Volac has officially opened a new £5 million plant in South Wales to manufacture its Ecosyl branded range of silage additives.
Welsh deputy agriculture minister Rebecca Evans performed the ceremony at the factory in Port Talbot last week, in front of an audience of suppliers and trade customers from the UK and overseas.
Volac has had a presence in Port Talbot since 1990, when it opened its first fermentation facility to provide the freeze-dried bacterial silage additive marketed under the Agros brand. Output grew to a volume sufficient to treat around a million tonnes of silage per annum by the year 2000, whereupon a further £250,000 was invested to increase production capacity for the company’s own brands as well as enabling third party toll manufacture for the first time. Another decade on, and the plant was close to its 3.6m tonnes of treated product capacity.
A subsequent approach from Ecosyl – then based in North Yorkshire – for Volac to make its MTD1 bacteria (the company relied on toll manufacturers for all its production) led to Volac acquiring the business in 2012. This enabled Volac to consolidate silage additive production at Port Talbot in a significantly extended and upgraded plant suitable for both the Ecosyl and Agros ranges.
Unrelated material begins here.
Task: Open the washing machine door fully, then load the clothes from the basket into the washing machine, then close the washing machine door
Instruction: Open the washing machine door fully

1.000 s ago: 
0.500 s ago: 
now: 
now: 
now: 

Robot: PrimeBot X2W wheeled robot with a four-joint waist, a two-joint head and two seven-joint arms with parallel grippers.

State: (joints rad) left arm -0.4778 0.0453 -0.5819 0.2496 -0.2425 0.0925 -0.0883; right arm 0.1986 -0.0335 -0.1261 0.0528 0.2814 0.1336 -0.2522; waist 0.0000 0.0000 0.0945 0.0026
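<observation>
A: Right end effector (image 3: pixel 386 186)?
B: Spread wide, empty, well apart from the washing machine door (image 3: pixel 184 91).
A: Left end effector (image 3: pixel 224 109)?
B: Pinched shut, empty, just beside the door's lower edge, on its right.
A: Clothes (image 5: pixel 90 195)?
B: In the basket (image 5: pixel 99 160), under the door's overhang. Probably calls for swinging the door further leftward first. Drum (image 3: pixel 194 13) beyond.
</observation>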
The new factory can produce enough product to treat 15m tonnes of forage annually for domestic and export markets.
Managing director of Volac David Neville estimates that about 30m tonnes of forage is made in the UK each year, of which around one-third is treated with additive, a market sector worth around £12 million annually. So there is great potential to increase the volume treated, as well as growing the company’s share of the existing treated share by offering better products, he says.
Volac aims to improve the profitability of farmed ruminant animal systems through better silage yield and quality, emphasises Mr Neville. While average UK dairy herd milk yields have risen over the last decade, the average yield from forage has been stubbornly static at 2,500 litres. Therefore there is great potential to reduce dry matter losses from fermented forage and minimise feed value loss through better aerobic stability.
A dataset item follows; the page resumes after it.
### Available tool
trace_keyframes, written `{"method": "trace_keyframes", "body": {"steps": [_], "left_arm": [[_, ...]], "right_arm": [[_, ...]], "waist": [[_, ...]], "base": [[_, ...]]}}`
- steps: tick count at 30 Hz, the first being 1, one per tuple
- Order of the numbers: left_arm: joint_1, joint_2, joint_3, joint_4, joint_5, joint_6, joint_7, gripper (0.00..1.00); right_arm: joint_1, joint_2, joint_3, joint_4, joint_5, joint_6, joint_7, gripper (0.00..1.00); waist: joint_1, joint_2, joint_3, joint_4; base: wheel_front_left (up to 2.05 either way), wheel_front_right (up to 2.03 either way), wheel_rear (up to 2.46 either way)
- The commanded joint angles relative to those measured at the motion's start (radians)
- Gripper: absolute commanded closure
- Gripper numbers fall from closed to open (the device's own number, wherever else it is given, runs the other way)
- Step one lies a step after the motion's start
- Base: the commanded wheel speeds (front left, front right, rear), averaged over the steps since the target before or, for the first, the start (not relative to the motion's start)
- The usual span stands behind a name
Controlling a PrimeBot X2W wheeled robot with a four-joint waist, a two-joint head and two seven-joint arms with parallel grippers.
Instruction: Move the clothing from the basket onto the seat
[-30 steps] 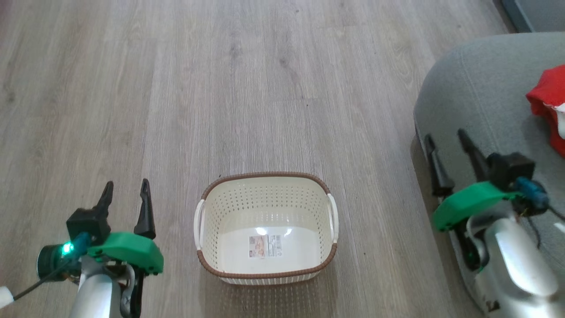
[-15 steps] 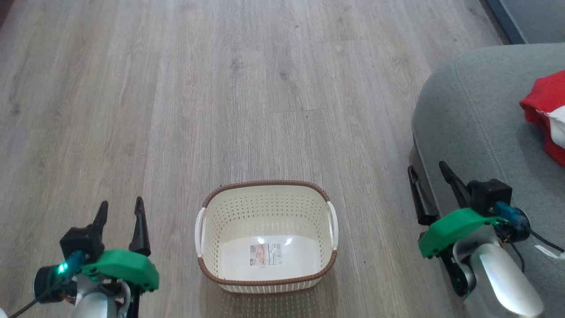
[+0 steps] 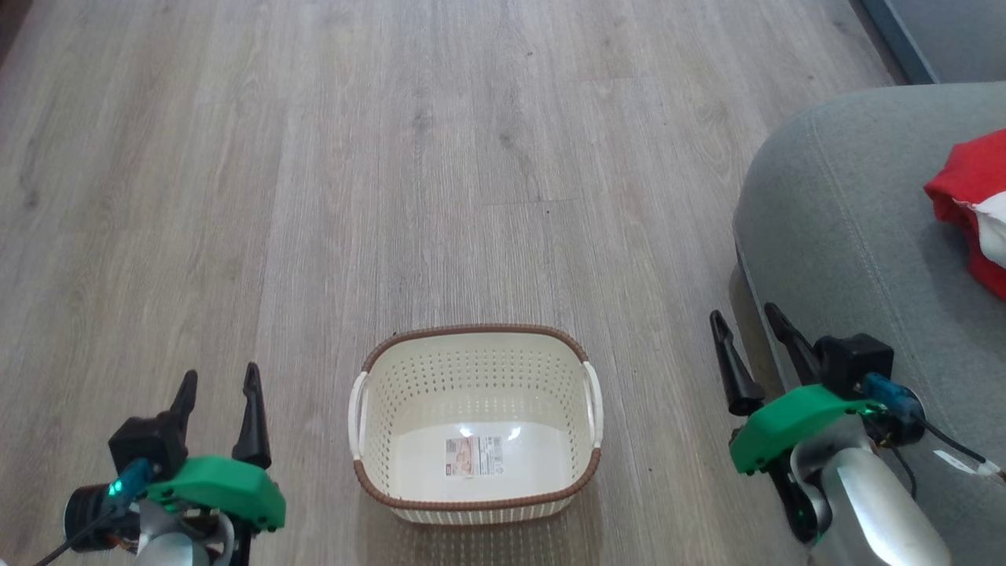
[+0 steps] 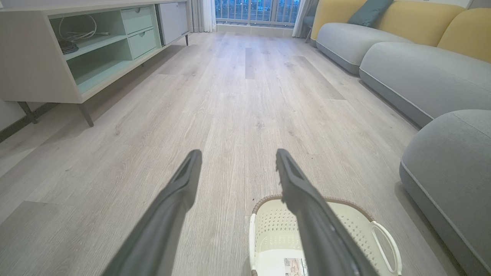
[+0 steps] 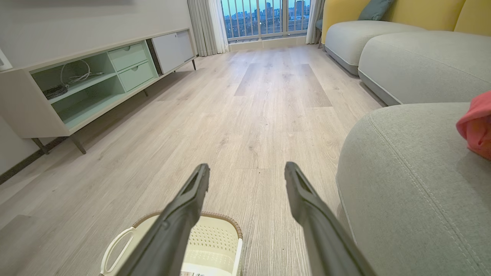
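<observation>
- clothing (image 3: 971,196): red bundle lying on the seat (image 3: 833,236), at the right edge of the head view; a white patch shows on it. Right wrist view has it too (image 5: 475,126), on the seat top, well apart from the rounded near corner.
- basket (image 3: 471,369): on the floor (image 3: 393,157) in front of the robot, upright, nothing in it but the label (image 3: 472,456) on its bottom. Not touching the seat.
- left claw (image 3: 220,373): wide open, holding nothing, over the floor left of the basket, apart from its handle.
- right claw (image 3: 745,313): wide open, holding nothing, just beside the seat's near side, between basket and seat.
- judgement: the transfer looks done; the step in hand is pulling clear and parking the arms.
- doing it well: keep both claws spread and empty, back the right arm off along the gap so its fingers don't rake the seat's side or seam.
- keep the left arm outside the basket rim; a nudge would slide it, it looks light.
- hedge: the clothing is cut by the frame edge, so I can't tell whether all of it rests on the seat or some hangs off the far side; worth a look with the head before calling it finished.
- no regrasp needed unless that check shows fabric hanging off.
</observation>
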Motion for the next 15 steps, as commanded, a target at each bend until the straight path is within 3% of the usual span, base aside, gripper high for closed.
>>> {"method": "trace_keyframes", "body": {"steps": [1, 13, 14, 15], "left_arm": [[-0.028, 0.007, 0.033, -0.033, 0.009, -0.004, -0.010, 0.00], [-0.032, 0.006, 0.033, -0.023, -0.001, -0.015, -0.010, 0.00], [0.000, -0.002, 0.003, 0.008, -0.001, -0.014, 0.000, 1.00], [0.000, -0.003, 0.002, 0.019, -0.002, -0.015, 0.003, 1.00]], "right_arm": [[-0.022, 0.005, 0.021, -0.029, -0.004, 0.000, -0.009, 0.00], [-0.022, 0.012, 0.006, -0.028, -0.011, 0.000, -0.009, 0.00], [0.000, 0.002, -0.011, 0.000, 0.000, 0.000, 0.000, 1.00], [0.001, 0.002, -0.010, 0.011, 0.000, 0.000, 0.001, 1.00]], "waist": [[0.0000, -0.0001, 0.001, 0.000], [0.0000, -0.0001, 0.007, -0.001], [0.0000, -0.0001, 0.007, -0.001], [0.0001, -0.0001, 0.007, -0.001]], "base": [[0.00, 0.00, 0.00], [0.00, 0.00, 0.00], [0.00, 0.00, 0.00], [0.00, 0.00, 0.00]]}}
The latest expansion uses a continuous fermentation process, technically much more complex than the previous batch production, but with a greater output. The investment includes new freeze drying, packing and storage facilities and a conference centre. In addition, there are new R&D laboratories, with a pilot fermentation plant and mini silos to test existing and new additives. It is the first time that the company’s production and R&D have been side by side.
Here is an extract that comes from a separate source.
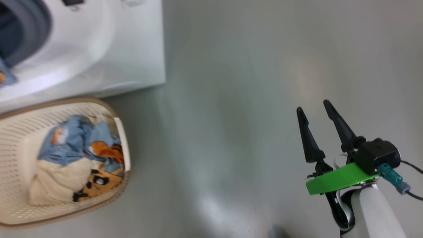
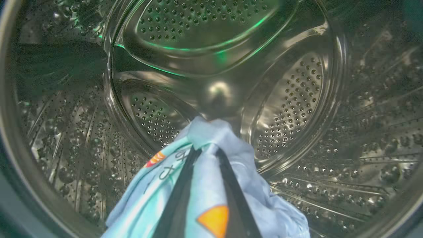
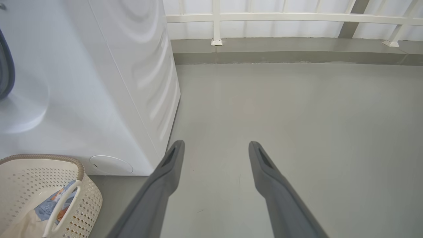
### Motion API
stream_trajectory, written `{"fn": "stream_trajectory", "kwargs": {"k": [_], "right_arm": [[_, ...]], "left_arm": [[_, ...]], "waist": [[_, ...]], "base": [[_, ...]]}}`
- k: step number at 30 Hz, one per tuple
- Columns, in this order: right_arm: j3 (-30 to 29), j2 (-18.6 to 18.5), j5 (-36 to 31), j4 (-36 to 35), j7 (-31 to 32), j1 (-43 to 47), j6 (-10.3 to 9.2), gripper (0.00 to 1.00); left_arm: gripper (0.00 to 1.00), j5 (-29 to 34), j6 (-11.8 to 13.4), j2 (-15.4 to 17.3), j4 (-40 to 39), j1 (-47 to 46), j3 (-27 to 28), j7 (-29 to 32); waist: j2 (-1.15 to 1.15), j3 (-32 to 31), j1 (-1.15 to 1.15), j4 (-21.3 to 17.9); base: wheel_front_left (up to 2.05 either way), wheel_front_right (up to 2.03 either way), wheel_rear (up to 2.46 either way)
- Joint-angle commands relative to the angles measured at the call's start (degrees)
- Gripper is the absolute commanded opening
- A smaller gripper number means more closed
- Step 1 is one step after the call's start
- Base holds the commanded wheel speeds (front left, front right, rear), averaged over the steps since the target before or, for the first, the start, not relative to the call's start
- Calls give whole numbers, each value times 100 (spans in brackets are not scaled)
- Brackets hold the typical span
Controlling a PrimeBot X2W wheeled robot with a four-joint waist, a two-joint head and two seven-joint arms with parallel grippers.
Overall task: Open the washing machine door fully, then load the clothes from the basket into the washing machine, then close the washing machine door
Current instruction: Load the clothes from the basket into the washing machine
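The basket (image 1: 19, 142) on the floor (image 1: 231, 115) beside the washer (image 1: 125, 49) holds crumpled clothes (image 1: 76, 145): light blue, cream, and orange with black. Inside the steel drum (image 2: 297, 99), the left tool (image 2: 207, 152) is clenched on a light blue garment (image 2: 211, 132) with orange patches, its length trailing back along the fingers. The right tool (image 1: 313, 105) hangs spread and empty over the floor

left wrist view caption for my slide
Left gripper shut on a light blue garment inside the washing machine's steel drum.

Glossy perforated steel drum (image 2: 290, 99), soft cloth garment (image 2: 211, 134), matt plastic basket (image 1: 19, 138)
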Motion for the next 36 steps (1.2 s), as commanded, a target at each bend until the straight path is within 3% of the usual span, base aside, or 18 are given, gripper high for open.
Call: {"fn": "stream_trajectory", "kwargs": {"k": [1,7,14,23,36], "right_arm": [[141,-14,62,-148,-28,-33,9,100],[285,-14,285,-155,-28,-167,9,100],[458,-14,494,-146,-28,-287,9,100],[533,-14,622,-146,-28,-366,9,100],[550,-14,666,-133,-28,-456,9,100]], "left_arm": [[0,87,-34,462,-50,-250,54,64],[0,72,-73,1068,559,-1305,-129,317],[0,199,-90,1484,1073,-2212,-480,358],[0,258,40,1583,1538,-3093,-580,-120],[0,457,116,1646,2593,-3354,-929,-182]], "waist": [[0,572,0,-398],[0,1021,0,-637],[0,1298,0,-869],[0,1427,0,-975],[0,1504,0,-959]], "base": [[0,0,0],[0,0,0],[0,0,0],[0,0,0],[0,0,0]]}}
The improved R&D resources mean that Volac can carry out molecular biology level analyses of its microbes in order to improve their efficiency and capability. Particular aims are to improve fermentation; the conservation of nutrients and the aerobic stability of silages. Volac is also partnering with a number of external organisations in its R&D programme, including CEDAR and IBERS in the UK, the nearby University of Swansea and bodies in the US, Germany, Israel and Japan.
The first fruit of this research is Ecocool – a combination of Ecosyl and Volac microbe strains in a low volume formulation designed to control the aerobic spoilage of conserved forages. The product is suitable for ultralow volume applications, while its reduced bulk makes it more efficient to export.
Ongoing advances in molecular genetics means that Volac can develop products that increase the efficiency of microbial action in forage conservation. But, as the products become more effective, the challenge is to educate users in applying them effectively. This means attention to detail – compacting the clamp properly, ensuring it is forage is securely sheeted to exclude the air and that products are sourced in advance rather than at the last moment.
“The new R&D laboratory is equipped with the latest microbiological and molecular biology capabilities to identify new bacterial strains which ultimately will make better silage,” says R&D manager Phil Jones. “Our researchers all have the opportunity to understand how these strains offer animal performance benefits and also to isolate and develop new strains to enable all livestock farmers to improve their efficiency.
“Whilst we create new export opportunities, we also look forward to encouraging collaborative relationships with researchers in Wales and universities worldwide, as we develop the Port Talbot facility as a site of global biotech excellence,” he concludes.